Task directions: Below are some entries. Transcribe the lines from the one holding "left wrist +" to the one holding "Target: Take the", inclusive, but not the pictures among them.

=======

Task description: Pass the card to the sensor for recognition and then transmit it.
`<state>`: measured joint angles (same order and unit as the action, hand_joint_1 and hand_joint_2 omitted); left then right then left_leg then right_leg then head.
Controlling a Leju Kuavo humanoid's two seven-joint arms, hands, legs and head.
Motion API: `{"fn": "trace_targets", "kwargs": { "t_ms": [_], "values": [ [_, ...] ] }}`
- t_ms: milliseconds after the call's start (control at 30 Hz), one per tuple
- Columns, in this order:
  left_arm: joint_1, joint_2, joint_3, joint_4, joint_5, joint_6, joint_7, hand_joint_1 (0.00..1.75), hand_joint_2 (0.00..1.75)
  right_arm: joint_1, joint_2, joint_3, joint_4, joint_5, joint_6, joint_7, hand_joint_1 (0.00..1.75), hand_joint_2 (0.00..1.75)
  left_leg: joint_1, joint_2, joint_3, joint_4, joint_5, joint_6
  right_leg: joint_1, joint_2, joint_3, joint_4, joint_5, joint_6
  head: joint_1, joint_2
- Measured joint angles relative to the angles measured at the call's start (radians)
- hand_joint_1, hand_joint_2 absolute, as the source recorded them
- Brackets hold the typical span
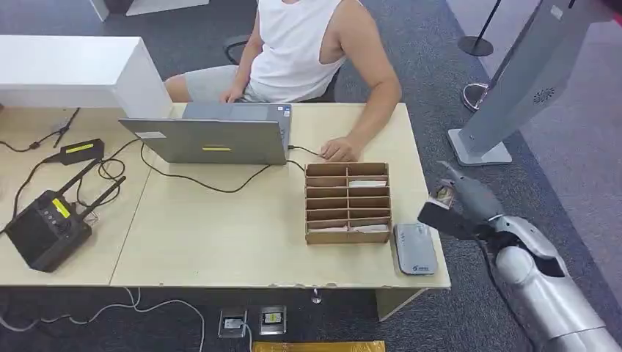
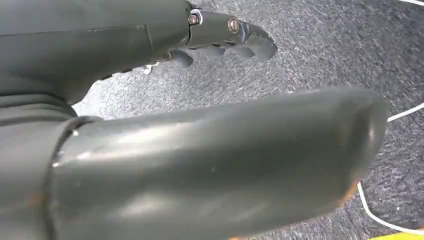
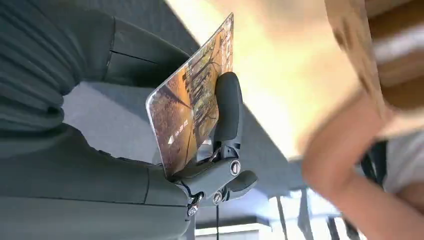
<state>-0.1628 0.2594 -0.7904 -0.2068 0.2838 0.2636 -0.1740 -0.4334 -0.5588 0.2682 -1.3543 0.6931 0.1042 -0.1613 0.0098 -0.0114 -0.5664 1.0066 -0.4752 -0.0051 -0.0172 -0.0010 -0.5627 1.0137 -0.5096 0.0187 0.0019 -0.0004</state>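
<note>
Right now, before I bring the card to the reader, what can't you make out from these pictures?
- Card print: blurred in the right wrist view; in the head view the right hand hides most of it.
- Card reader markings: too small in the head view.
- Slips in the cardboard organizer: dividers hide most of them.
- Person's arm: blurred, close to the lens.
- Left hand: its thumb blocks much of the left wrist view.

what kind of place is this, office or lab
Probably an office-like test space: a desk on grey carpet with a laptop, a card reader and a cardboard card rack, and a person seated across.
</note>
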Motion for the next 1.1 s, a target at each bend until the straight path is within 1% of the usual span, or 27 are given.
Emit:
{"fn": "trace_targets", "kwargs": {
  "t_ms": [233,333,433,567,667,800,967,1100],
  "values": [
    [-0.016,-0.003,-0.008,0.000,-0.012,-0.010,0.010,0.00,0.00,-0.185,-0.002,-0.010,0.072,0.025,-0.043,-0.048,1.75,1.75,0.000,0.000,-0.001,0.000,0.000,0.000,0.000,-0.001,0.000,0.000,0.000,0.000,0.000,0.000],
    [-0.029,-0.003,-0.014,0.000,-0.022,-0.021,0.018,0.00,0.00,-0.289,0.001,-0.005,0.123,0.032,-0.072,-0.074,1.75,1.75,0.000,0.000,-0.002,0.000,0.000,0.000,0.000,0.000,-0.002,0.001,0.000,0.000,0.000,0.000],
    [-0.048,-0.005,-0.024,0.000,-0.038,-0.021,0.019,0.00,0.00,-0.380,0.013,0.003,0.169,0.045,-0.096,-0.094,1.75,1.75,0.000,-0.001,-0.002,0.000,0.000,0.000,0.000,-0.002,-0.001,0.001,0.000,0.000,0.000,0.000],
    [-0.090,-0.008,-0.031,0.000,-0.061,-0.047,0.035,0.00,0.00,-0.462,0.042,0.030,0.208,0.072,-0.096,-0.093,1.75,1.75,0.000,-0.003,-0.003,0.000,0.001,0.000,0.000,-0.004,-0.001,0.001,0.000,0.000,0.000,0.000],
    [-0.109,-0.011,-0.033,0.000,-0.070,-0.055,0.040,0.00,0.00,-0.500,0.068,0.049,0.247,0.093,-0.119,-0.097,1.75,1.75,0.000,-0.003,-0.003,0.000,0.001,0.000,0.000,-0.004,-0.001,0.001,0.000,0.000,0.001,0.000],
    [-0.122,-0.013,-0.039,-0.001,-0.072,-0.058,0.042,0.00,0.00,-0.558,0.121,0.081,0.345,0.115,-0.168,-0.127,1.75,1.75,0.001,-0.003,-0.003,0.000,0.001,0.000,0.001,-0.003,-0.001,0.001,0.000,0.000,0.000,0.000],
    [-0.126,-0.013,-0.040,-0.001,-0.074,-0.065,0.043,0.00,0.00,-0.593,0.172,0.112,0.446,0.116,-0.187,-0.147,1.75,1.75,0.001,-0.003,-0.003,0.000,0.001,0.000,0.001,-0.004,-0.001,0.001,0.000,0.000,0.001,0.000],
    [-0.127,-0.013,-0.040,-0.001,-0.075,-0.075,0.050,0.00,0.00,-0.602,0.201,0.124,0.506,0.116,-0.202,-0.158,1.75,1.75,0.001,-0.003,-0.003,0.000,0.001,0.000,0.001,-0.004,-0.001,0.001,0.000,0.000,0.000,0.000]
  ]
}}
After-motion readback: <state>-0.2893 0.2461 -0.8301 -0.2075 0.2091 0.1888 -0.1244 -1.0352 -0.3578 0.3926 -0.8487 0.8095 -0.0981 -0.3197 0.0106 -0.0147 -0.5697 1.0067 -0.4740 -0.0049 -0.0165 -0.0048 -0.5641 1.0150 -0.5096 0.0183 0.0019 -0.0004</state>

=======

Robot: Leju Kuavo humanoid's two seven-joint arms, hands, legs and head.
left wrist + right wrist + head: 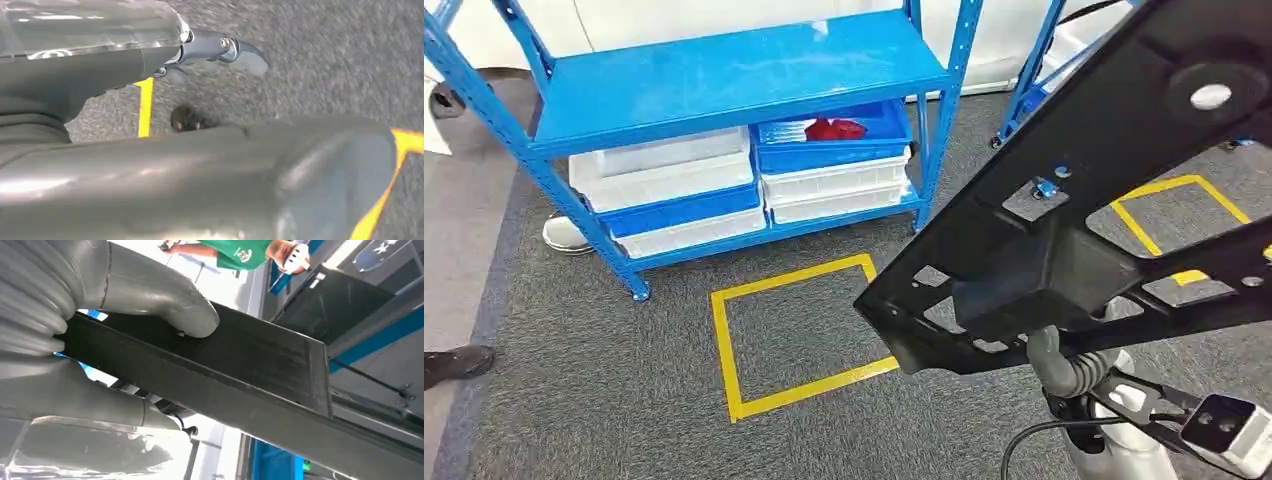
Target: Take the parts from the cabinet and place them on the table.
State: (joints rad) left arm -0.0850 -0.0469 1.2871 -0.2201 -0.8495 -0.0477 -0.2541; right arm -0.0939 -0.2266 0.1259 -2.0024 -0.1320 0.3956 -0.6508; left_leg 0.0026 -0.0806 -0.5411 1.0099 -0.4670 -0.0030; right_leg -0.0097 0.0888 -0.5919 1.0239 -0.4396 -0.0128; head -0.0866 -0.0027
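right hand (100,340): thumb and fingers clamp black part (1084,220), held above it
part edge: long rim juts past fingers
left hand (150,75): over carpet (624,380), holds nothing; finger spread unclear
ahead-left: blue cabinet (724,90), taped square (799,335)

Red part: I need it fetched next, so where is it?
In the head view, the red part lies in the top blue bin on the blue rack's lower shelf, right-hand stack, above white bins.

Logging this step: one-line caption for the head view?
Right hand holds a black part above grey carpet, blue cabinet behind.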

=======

Exercise result:
left wrist + right wrist + head: 
Target: Take the parts from the cabinet and place them on the table.

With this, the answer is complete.